In the 1960s, more and more coaches began to move away from that wisdom. Mostly because they had to if they wanted to win. Don Coryell at San Diego State. Tiger Ellison in Middletown, Ohio and Mouse Davis at Portland State. By 1970, Bill Walsh was developing his own slant on the passing game he picked up from people like Sid Gillman and Al Davis. Two years later, Lavell Edwards would become the head coach at Brigham Young University, and decided to build a staff that would be best equipped to use the talent he had available, and pass the ball. Over the next 28 years, his staffs would feature names like Norm Chow, Mike Holmgren, Andy Reid and Brian Billick; his offense would be the primary influence in what would become the "Air Raid" offense of Hal Mumme and Mike Leach; and would produce a litany of star college and pro quarterbacks, including Robbie Bosco, Jim McMahon, Steve Young, Ty Detmer and Steve Sarkisian.
That's right, Washington's coach was a heck of a college passer in his own right, throwing for 33 touchdowns and leading the nation in pass efficiency in 1996. Five years later, he would join his former QB coach and coordinator, Chow, on the offensive at USC, eventually moving into the OC slot in 2007.
The thought process of all of these coaches was fairly simple: there's no reason that a well-taught and well-executed short passing game couldn't be every bit as effective as the run. A four-yard completion on first down was just as valuable as a four-yard run. Passes like the drag (called "scat" by the BYU staff), the slant and the stick, taught with simple reads, adjustments and constraints to pounce on any defensive cheating to take them away. An offense that can take what the defense gives to it, yet still attack specific areas of the field. To quote Chow from an old AFCA presentation:
We'd be lying if we said we sat up in the box and knew what coverages were being run. What we try to do is take a portion of the football field, the weak flat for example, and we will attack that until we can figure out what the defense's intentions are. Then we try to attack the coverage that we see. It is very difficult to cover the whole field. We are not going to try to fool anybody. We are going to take little portions of the field and try to attack them until the defense declares what it intends to do.
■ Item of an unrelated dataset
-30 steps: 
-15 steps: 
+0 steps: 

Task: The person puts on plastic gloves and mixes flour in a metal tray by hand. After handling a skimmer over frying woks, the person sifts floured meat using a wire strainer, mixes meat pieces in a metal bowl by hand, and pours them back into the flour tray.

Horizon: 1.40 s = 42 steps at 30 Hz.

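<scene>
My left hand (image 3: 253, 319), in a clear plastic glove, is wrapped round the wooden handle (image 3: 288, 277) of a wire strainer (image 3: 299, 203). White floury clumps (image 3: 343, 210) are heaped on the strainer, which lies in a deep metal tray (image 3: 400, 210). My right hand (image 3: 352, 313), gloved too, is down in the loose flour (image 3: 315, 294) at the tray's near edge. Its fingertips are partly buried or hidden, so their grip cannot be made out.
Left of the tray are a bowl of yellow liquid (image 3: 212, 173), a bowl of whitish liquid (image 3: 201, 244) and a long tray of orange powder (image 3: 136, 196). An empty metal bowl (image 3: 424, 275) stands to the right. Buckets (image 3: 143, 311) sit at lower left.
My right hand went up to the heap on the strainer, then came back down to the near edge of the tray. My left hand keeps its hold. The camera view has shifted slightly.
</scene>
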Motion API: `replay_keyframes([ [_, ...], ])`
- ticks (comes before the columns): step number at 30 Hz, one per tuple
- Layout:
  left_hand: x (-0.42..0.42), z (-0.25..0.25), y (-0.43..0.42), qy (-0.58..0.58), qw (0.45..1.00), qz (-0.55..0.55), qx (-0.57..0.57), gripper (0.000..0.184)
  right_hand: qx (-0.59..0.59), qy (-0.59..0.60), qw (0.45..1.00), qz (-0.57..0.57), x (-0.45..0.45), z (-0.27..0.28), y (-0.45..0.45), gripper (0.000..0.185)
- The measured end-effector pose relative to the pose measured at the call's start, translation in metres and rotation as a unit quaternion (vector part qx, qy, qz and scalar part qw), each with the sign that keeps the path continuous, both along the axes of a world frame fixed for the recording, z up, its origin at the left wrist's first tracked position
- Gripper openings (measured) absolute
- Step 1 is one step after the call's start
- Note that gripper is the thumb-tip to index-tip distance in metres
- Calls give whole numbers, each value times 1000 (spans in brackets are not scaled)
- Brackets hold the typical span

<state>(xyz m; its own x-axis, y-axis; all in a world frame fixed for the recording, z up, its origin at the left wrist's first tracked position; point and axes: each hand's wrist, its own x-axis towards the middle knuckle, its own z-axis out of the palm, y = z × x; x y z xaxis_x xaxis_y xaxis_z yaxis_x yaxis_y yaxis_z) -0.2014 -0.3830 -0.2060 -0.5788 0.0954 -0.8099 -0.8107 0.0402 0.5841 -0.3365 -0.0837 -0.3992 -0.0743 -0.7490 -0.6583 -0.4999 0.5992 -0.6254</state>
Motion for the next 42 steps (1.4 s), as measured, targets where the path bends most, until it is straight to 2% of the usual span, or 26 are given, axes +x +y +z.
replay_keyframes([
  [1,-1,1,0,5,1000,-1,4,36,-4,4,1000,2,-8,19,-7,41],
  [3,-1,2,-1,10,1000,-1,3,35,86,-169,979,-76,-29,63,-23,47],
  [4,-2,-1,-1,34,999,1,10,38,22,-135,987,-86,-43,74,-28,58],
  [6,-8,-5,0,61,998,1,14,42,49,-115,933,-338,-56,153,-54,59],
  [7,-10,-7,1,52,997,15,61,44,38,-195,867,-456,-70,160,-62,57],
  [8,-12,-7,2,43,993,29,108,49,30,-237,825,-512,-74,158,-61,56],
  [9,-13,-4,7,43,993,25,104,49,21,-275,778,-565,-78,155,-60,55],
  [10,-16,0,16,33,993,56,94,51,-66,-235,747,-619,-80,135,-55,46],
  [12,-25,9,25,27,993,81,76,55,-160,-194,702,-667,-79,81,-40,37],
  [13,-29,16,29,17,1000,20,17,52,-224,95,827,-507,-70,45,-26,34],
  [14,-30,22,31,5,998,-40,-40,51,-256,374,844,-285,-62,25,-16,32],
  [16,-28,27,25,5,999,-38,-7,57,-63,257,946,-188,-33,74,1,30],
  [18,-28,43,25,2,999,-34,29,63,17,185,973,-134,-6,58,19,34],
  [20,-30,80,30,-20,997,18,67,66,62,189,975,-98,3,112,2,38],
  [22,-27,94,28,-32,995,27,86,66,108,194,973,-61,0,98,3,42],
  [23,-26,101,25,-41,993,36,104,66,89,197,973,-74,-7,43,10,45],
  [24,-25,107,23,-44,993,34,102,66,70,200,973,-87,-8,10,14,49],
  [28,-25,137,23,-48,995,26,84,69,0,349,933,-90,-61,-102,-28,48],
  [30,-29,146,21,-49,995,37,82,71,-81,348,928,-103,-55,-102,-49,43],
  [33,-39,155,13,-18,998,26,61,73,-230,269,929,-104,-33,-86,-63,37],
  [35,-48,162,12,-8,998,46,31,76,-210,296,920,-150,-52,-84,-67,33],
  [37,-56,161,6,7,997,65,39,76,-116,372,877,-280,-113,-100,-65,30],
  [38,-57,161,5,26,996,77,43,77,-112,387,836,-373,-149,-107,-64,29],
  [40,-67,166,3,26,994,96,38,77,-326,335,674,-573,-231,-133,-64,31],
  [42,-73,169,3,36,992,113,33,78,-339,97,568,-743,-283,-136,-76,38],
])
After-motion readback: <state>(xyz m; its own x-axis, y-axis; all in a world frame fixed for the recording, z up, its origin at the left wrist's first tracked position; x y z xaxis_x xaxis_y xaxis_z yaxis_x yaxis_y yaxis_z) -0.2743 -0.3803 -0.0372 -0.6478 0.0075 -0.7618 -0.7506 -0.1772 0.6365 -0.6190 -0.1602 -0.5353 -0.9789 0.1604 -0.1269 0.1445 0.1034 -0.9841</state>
H/T to BruinsNation for the link.
Chow, and Sarkisian, are also not afraid to keep things simple for their quarterback (I know, right? Shocking!), by isolating one side of the field to read on a play. And presenting those reads to his quarterback in the same way that he might view a zone-read -- if A, do B, or if B, do A, based on a particular player. Take for example the double-slant concept:
The inside receiver's job is to attack the inside shoulder of the man heads up on him. If he gets underneath him, the quarterback throws it to him. If the defender gets underneath the inside receiver, it creates a throwing lane to the second slant. That's it. There's no progression here, just one simple read that should work regardless of what the rest of the defense is doing. The QB won't even look at the other side of the field. If neither slant is open he will either throw his protection, or take off and run. Simple, and when you have the athletes USC had at receiver in the middle part of the last decade, it's devastatingly effective.
Sark talks a lot about his quarterbacks "playing catch," and it shows. Some of the other concepts Sarkisian favors were covered this spring in the passing game prospectus: middle-vertical stretches, oblique stretches and the two-man game, all of which are designed limit the quarterback's read to what one or two particular defenders do. Keep it simple, and limit a quarterback's responsibility while maximizing his effectiveness. That's to say nothing of the ways Washington has found to use mega-talented tight end Austin Seferian-Jenkins, which we will cover on Friday.
In his fourth year in Seattle, Sarkisian appears to be building his program the right way, similarly to Dan Mullen at Mississippi State. His teams have gotten a little better every year, even if the records don't reflect it. The Huskies have slowly been building talent and found an offensive system that replaced a first-round QB talent with a former three-star prospect in Keith Price with no drop-off.